[INSTRUCTIONS TO FOLLOW]: Print the listing below exactly, leaving nothing out.

[EXERCISE DATA]:
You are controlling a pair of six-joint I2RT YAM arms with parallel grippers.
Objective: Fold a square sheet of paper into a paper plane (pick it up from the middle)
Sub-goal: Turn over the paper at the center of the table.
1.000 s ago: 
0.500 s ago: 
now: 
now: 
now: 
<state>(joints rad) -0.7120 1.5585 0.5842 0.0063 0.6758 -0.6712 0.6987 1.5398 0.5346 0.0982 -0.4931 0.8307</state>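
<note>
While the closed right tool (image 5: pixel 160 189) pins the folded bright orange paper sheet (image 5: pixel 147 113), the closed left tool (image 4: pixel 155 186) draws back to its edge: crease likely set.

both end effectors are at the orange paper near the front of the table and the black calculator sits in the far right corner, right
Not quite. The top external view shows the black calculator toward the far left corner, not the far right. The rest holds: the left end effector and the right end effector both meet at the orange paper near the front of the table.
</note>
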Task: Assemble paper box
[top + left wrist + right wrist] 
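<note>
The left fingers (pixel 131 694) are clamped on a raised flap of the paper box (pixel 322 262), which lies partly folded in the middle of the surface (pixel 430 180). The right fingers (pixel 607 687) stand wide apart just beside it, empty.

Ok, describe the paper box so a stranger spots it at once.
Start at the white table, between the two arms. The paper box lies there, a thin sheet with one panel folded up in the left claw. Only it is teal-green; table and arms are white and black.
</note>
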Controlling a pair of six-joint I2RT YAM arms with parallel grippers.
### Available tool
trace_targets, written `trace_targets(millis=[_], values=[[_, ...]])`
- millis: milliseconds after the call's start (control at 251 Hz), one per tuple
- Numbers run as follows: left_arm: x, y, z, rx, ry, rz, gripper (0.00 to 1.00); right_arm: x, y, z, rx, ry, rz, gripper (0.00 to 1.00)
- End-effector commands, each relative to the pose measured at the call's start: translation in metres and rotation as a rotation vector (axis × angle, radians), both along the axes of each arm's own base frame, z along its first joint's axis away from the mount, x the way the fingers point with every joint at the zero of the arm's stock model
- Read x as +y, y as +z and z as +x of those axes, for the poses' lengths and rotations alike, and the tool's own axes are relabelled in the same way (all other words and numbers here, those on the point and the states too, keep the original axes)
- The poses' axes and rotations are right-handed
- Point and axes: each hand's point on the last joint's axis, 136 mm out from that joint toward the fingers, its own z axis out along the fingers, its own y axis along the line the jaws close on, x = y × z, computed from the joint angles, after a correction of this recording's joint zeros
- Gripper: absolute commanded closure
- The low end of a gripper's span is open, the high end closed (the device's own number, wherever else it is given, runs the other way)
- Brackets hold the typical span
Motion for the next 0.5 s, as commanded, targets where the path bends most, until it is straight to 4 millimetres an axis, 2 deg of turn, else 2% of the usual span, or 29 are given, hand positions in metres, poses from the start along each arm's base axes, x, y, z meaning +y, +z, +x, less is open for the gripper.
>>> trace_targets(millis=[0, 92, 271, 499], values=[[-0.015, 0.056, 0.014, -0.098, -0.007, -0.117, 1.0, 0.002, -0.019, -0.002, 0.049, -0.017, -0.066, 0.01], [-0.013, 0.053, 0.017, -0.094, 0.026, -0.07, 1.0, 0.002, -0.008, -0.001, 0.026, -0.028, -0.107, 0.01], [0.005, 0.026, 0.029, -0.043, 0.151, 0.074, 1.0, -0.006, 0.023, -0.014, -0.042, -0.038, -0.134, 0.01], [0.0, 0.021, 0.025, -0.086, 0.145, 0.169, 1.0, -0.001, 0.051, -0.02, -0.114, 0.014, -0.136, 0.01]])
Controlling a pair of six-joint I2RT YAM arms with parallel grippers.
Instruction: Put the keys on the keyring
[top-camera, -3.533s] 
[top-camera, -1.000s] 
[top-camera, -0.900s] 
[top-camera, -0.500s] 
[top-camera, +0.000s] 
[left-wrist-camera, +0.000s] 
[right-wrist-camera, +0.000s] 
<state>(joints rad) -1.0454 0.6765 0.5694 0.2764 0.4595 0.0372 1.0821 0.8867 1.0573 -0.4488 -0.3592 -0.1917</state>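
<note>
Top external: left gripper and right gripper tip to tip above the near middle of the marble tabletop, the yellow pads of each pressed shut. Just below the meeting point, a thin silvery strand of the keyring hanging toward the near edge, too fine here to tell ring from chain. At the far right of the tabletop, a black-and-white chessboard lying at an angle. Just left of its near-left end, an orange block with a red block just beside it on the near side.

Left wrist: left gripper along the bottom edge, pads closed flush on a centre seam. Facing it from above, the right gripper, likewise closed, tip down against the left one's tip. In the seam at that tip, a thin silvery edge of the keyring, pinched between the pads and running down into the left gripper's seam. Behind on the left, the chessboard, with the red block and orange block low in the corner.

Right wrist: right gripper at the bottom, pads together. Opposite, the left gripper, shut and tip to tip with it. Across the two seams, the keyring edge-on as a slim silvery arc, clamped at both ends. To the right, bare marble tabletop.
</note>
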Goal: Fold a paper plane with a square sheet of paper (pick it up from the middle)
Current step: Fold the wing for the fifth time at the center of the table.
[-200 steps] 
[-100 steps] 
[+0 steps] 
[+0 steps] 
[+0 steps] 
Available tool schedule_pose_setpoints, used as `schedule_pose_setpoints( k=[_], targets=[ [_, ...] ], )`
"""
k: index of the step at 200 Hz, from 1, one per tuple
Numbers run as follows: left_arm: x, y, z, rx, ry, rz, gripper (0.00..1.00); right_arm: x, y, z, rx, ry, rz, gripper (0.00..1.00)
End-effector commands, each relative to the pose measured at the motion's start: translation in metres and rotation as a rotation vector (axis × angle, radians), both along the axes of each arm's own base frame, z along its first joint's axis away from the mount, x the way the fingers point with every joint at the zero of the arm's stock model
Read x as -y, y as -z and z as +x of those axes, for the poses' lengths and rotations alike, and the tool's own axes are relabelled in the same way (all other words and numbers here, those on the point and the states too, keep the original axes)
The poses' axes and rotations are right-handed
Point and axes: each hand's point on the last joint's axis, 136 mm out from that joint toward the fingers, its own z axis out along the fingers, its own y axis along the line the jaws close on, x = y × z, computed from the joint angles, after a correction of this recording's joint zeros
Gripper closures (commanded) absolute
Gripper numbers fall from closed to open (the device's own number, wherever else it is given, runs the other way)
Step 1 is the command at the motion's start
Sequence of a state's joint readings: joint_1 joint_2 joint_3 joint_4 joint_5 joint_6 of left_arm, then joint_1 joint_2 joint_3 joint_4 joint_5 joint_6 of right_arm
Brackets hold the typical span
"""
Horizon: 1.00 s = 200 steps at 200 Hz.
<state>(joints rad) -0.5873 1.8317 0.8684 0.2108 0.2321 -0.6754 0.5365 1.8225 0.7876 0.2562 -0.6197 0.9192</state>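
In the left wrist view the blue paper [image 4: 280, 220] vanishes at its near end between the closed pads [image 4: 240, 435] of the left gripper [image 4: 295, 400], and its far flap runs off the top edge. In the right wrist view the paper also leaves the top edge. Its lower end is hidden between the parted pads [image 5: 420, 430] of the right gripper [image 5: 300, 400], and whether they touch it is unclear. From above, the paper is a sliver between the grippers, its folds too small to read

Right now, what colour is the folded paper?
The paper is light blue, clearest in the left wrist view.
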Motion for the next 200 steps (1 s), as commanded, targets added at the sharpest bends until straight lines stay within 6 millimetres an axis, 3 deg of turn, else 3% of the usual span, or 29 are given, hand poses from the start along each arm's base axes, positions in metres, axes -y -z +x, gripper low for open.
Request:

[ANSWER TO THIS EXERCISE]:
You are controlling a pair of six-joint I2RT YAM arms with parallel grippers.
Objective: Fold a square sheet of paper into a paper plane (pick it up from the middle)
Sub-goal: Turn over the paper at the center of the table.
1.000 s ago: 
0.500 s ago: 
now: 
now: 
now: 
<state>(joints rad) -0.7120 1.5585 0.5842 0.0063 0.6758 -0.6712 0.6987 1.5398 0.5346 0.0982 -0.4931 0.8307</state>
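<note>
While the closed right tool (image 5: pixel 160 189) pins the folded bright orange paper sheet (image 5: pixel 147 113), the closed left tool (image 4: pixel 155 186) draws back to its edge: crease likely set.

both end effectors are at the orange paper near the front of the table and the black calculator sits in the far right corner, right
Not quite. The top external view shows the black calculator toward the far left corner, not the far right. The rest holds: the left end effector and the right end effector both meet at the orange paper near the front of the table.
</note>
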Task: Assemble paper box
[top + left wrist + right wrist] 
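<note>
The left fingers (pixel 131 694) are clamped on a raised flap of the paper box (pixel 322 262), which lies partly folded in the middle of the surface (pixel 430 180). The right fingers (pixel 607 687) stand wide apart just beside it, empty.

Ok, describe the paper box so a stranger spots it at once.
Start at the white table, between the two arms. The paper box lies there, a thin sheet with one panel folded up in the left claw. Only it is teal-green; table and arms are white and black.
</note>
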Controlling a pair of six-joint I2RT YAM arms with parallel grippers.
### Available tool
trace_targets, written `trace_targets(millis=[_], values=[[_, ...]])`
- millis: milliseconds after the call's start (control at 251 Hz), one per tuple
- Numbers run as follows: left_arm: x, y, z, rx, ry, rz, gripper (0.00 to 1.00); right_arm: x, y, z, rx, ry, rz, gripper (0.00 to 1.00)
- End-effector commands, each relative to the pose measured at the call's start: translation in metres and rotation as a rotation vector (axis × angle, radians), both along the axes of each arm's own base frame, z along its first joint's axis away from the mount, x the way the fingers point with every joint at the zero of the arm's stock model
- Read x as +y, y as +z and z as +x of those axes, for the poses' lengths and rotations alike, and the tool's own axes are relabelled in the same way (all other words and numbers here, those on the point and the states too, keep the original axes)
- The poses' axes and rotations are right-handed
- Point and axes: each hand's point on the last joint's axis, 136 mm out from that joint toward the fingers, its own z axis out along the fingers, its own y axis along the line the jaws close on, x = y × z, computed from the joint angles, after a correction of this recording's joint zeros
- Gripper: absolute commanded closure
- The low end of a gripper's span is open, the high end closed (the device's own number, wherever else it is given, runs the other way)
- Brackets hold the typical span
Motion for the next 0.5 s, as commanded, targets where the path bends most, until it is straight to 4 millimetres an axis, 2 deg of turn, else 2% of the usual span, or 29 are given, hand positions in metres, poses from the start along each arm's base axes, x, y, z meaning +y, +z, +x, less is open for the gripper.
>>> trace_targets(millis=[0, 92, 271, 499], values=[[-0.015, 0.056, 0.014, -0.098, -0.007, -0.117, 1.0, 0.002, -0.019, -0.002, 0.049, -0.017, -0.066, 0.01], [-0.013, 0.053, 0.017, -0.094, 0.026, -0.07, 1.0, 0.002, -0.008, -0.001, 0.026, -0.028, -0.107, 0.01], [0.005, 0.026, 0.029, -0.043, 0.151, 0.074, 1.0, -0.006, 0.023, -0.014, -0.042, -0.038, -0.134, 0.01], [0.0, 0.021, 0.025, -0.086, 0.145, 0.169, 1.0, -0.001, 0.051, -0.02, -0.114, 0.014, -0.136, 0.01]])
Controlling a pair of six-joint I2RT YAM arms with parallel grippers.
Instruction: Put the keys on the keyring
[top-camera, -3.533s] 
[top-camera, -1.000s] 
[top-camera, -0.900s] 
[top-camera, -0.500s] 
[top-camera, +0.000s] 
[left-wrist-camera, +0.000s] 
[right-wrist-camera, +0.000s] 
<state>(joints rad) -1.0454 0.6765 0.5694 0.2764 0.4595 0.0372 1.0821 0.8867 1.0573 -0.4488 -0.3592 -0.1917</state>
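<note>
Top external: left gripper and right gripper tip to tip above the near middle of the marble tabletop, the yellow pads of each pressed shut. Just below the meeting point, a thin silvery strand of the keyring hanging toward the near edge, too fine here to tell ring from chain. At the far right of the tabletop, a black-and-white chessboard lying at an angle. Just left of its near-left end, an orange block with a red block just beside it on the near side.

Left wrist: left gripper along the bottom edge, pads closed flush on a centre seam. Facing it from above, the right gripper, likewise closed, tip down against the left one's tip. In the seam at that tip, a thin silvery edge of the keyring, pinched between the pads and running down into the left gripper's seam. Behind on the left, the chessboard, with the red block and orange block low in the corner.

Right wrist: right gripper at the bottom, pads together. Opposite, the left gripper, shut and tip to tip with it. Across the two seams, the keyring edge-on as a slim silvery arc, clamped at both ends. To the right, bare marble tabletop.
</note>
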Goal: Fold a paper plane with a square sheet of paper (pick it up from the middle)
Current step: Fold the wing for the fifth time at the center of the table.
[-200 steps] 
[-100 steps] 
[+0 steps] 
[+0 steps] 
[+0 steps] 
Available tool schedule_pose_setpoints, used as `schedule_pose_setpoints( k=[_], targets=[ [_, ...] ], )`
"""
k: index of the step at 200 Hz, from 1, one per tuple
Numbers run as follows: left_arm: x, y, z, rx, ry, rz, gripper (0.00..1.00); right_arm: x, y, z, rx, ry, rz, gripper (0.00..1.00)
End-effector commands, each relative to the pose measured at the motion's start: translation in metres and rotation as a rotation vector (axis × angle, radians), both along the axes of each arm's own base frame, z along its first joint's axis away from the mount, x the way the fingers point with every joint at the zero of the arm's stock model
Read x as -y, y as -z and z as +x of those axes, for the poses' lengths and rotations alike, and the tool's own axes are relabelled in the same way (all other words and numbers here, those on the point and the states too, keep the original axes)
The poses' axes and rotations are right-handed
Point and axes: each hand's point on the last joint's axis, 136 mm out from that joint toward the fingers, its own z axis out along the fingers, its own y axis along the line the jaws close on, x = y × z, computed from the joint angles, after a correction of this recording's joint zeros
Gripper closures (commanded) absolute
Gripper numbers fall from closed to open (the device's own number, wherever else it is given, runs the other way)
Step 1 is the command at the motion's start
Sequence of a state's joint readings: joint_1 joint_2 joint_3 joint_4 joint_5 joint_6 of left_arm, then joint_1 joint_2 joint_3 joint_4 joint_5 joint_6 of right_arm
Brackets hold the typical span
"""
Horizon: 1.00 s = 200 steps at 200 Hz.
<state>(joints rad) -0.5873 1.8317 0.8684 0.2108 0.2321 -0.6754 0.5365 1.8225 0.7876 0.2562 -0.6197 0.9192</state>
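In the left wrist view the blue paper [image 4: 280, 220] vanishes at its near end between the closed pads [image 4: 240, 435] of the left gripper [image 4: 295, 400], and its far flap runs off the top edge. In the right wrist view the paper also leaves the top edge. Its lower end is hidden between the parted pads [image 5: 420, 430] of the right gripper [image 5: 300, 400], and whether they touch it is unclear. From above, the paper is a sliver between the grippers, its folds too small to read

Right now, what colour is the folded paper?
The paper is light blue, clearest in the left wrist view.
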Motion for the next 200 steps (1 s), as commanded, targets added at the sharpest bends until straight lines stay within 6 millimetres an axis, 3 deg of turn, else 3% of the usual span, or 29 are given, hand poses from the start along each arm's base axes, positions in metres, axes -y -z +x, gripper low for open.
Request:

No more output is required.